The material below contains a line with "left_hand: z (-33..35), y" and a line with "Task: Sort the". Copy exactly those two lines and all lines between them.

==================================================

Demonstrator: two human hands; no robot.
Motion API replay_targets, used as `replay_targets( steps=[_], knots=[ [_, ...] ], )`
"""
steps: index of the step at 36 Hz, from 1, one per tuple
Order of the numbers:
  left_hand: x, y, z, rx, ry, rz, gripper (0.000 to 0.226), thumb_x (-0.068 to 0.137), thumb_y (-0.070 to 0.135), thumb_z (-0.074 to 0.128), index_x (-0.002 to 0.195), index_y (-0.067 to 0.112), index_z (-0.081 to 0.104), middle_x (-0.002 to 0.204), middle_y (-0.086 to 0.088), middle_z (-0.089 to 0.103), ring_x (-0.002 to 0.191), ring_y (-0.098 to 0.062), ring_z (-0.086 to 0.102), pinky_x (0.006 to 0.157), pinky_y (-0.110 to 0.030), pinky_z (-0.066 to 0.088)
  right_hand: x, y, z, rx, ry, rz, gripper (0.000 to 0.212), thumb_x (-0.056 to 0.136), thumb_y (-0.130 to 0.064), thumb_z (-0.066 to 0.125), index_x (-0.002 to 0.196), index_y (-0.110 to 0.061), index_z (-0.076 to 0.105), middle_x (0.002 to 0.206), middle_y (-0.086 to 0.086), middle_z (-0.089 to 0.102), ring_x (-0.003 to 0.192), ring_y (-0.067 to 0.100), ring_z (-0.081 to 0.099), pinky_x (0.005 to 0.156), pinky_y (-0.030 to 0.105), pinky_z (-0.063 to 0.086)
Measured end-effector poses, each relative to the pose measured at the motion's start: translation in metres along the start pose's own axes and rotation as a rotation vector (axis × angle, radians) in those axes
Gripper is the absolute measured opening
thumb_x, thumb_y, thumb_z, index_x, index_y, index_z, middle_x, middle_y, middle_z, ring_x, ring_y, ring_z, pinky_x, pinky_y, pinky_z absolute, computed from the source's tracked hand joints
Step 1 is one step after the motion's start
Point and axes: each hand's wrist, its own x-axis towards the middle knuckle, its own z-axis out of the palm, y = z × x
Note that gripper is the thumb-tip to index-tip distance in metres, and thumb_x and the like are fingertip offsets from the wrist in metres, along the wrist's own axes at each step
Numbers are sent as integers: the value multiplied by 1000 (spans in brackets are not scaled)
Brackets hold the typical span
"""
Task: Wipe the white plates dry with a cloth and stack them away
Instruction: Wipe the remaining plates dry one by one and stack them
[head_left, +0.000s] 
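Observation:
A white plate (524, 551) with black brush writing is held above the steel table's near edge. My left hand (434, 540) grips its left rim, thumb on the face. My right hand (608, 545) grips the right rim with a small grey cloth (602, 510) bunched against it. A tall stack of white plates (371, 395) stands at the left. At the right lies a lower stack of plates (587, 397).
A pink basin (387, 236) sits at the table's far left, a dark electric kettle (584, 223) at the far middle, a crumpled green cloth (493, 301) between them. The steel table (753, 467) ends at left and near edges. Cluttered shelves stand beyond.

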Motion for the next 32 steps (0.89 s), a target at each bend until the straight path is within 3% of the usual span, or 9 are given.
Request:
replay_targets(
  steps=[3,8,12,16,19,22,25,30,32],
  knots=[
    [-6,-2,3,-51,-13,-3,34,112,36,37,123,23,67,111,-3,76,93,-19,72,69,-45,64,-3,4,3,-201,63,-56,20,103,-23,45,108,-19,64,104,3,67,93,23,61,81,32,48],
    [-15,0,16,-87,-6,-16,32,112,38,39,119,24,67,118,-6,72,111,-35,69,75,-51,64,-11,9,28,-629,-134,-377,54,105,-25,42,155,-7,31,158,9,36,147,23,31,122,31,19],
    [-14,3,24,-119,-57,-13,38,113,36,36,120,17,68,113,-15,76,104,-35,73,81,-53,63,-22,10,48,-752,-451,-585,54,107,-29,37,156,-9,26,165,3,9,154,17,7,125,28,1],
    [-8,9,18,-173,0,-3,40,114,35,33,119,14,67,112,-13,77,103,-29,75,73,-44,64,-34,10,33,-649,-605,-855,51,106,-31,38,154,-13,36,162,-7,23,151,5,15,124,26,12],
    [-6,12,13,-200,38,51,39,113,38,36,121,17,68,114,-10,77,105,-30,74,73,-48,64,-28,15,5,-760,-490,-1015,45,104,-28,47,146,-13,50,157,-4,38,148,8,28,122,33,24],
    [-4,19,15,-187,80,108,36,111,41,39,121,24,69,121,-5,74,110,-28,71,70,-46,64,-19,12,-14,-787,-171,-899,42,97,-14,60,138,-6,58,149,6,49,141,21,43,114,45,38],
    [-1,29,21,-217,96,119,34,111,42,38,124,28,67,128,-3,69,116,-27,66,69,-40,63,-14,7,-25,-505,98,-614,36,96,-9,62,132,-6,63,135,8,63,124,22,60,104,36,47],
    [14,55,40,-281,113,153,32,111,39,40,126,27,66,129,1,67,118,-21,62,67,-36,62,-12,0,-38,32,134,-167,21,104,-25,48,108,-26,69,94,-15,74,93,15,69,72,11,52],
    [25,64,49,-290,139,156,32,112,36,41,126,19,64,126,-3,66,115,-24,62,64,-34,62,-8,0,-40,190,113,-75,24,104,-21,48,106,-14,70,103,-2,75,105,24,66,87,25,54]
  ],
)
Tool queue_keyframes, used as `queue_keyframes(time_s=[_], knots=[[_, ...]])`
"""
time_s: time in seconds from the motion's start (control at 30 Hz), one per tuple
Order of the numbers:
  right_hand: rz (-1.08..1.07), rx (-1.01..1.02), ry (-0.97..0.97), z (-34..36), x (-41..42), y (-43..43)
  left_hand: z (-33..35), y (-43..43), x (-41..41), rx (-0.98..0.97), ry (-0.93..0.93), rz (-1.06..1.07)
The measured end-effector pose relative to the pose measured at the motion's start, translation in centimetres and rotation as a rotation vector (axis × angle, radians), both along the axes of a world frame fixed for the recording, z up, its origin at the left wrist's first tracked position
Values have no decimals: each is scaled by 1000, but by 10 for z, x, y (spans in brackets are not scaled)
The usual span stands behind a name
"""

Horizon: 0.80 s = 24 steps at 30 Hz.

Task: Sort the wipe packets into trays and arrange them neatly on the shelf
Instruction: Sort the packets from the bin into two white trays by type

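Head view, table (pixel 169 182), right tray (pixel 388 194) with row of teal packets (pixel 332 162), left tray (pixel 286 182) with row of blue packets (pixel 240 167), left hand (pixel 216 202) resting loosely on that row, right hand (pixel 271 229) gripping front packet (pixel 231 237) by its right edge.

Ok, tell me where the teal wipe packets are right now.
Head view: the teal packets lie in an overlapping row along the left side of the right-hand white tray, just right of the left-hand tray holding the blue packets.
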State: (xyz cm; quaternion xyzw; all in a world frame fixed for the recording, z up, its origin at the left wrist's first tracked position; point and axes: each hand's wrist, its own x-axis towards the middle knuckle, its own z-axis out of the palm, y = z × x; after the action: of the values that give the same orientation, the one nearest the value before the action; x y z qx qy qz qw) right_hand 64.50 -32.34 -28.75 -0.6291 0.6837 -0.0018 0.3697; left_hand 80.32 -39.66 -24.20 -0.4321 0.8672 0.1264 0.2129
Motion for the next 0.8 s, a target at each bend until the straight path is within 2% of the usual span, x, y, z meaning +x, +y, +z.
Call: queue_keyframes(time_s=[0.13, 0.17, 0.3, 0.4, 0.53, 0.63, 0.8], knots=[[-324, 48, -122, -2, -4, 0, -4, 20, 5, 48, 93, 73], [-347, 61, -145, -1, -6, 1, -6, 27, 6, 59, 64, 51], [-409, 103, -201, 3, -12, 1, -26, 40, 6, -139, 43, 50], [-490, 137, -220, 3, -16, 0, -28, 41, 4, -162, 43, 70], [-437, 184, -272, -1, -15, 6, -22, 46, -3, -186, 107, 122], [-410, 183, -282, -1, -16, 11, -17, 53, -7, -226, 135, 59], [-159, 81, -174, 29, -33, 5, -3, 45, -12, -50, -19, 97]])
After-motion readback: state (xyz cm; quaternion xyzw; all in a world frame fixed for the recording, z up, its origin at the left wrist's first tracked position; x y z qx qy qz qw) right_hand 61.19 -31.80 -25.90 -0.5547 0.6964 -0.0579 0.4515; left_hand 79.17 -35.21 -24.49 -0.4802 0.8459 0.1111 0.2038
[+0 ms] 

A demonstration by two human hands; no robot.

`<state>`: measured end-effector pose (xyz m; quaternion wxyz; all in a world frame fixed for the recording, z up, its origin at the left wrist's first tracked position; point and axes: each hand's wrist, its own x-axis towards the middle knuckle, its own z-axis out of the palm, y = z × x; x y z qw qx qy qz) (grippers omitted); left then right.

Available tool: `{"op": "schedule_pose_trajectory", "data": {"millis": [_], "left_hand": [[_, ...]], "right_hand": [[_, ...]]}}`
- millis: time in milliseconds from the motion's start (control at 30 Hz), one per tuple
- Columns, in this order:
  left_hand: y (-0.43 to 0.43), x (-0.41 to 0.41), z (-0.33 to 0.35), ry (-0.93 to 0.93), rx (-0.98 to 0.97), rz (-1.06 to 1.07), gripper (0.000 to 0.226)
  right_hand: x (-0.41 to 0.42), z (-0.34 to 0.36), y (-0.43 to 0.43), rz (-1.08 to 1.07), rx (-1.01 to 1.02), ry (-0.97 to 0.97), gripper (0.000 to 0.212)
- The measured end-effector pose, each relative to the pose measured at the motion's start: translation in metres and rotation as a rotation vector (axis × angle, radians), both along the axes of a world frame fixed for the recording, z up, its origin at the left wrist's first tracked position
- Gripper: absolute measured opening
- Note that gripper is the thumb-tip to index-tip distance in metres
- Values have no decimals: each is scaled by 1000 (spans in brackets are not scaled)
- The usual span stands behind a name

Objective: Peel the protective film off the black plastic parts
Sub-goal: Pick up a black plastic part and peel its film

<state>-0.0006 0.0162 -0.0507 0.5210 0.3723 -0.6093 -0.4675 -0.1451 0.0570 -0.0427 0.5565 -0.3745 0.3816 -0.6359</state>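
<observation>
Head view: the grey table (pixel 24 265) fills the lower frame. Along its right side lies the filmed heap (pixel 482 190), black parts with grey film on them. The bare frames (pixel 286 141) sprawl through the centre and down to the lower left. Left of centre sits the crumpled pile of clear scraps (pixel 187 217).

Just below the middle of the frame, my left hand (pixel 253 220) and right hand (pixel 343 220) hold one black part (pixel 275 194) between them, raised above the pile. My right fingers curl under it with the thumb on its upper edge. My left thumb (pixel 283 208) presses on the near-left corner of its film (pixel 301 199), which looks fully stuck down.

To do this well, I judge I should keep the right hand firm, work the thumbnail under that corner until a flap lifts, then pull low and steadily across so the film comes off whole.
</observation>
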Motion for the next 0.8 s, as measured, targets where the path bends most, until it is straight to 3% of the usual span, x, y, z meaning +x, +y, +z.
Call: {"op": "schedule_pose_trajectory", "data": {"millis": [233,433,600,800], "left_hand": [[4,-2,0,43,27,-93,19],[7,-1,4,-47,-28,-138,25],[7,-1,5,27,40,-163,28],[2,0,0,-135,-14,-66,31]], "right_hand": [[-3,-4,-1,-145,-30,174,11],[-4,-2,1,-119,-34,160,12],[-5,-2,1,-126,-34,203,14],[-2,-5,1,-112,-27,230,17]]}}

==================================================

§ Answer to this problem:
  left_hand: z (-33..35), y (-43..43), x (-41..41), rx (-0.98..0.97), ry (-0.93..0.93), rz (-1.06..1.07)
The measured end-effector pose relative to the pose measured at the motion's start, translation in centimetres and rotation as a rotation vector (axis × angle, radians), both along the axes of a world frame fixed for the recording, z up, its origin at the left wrist's first tracked position
Values have no decimals: each is scaled by 1000, but by 10 for z, x, y (spans in brackets are not scaled)
The usual span stands behind a name
"""

Horizon: 0.80 s = 24 steps at 30 Hz.

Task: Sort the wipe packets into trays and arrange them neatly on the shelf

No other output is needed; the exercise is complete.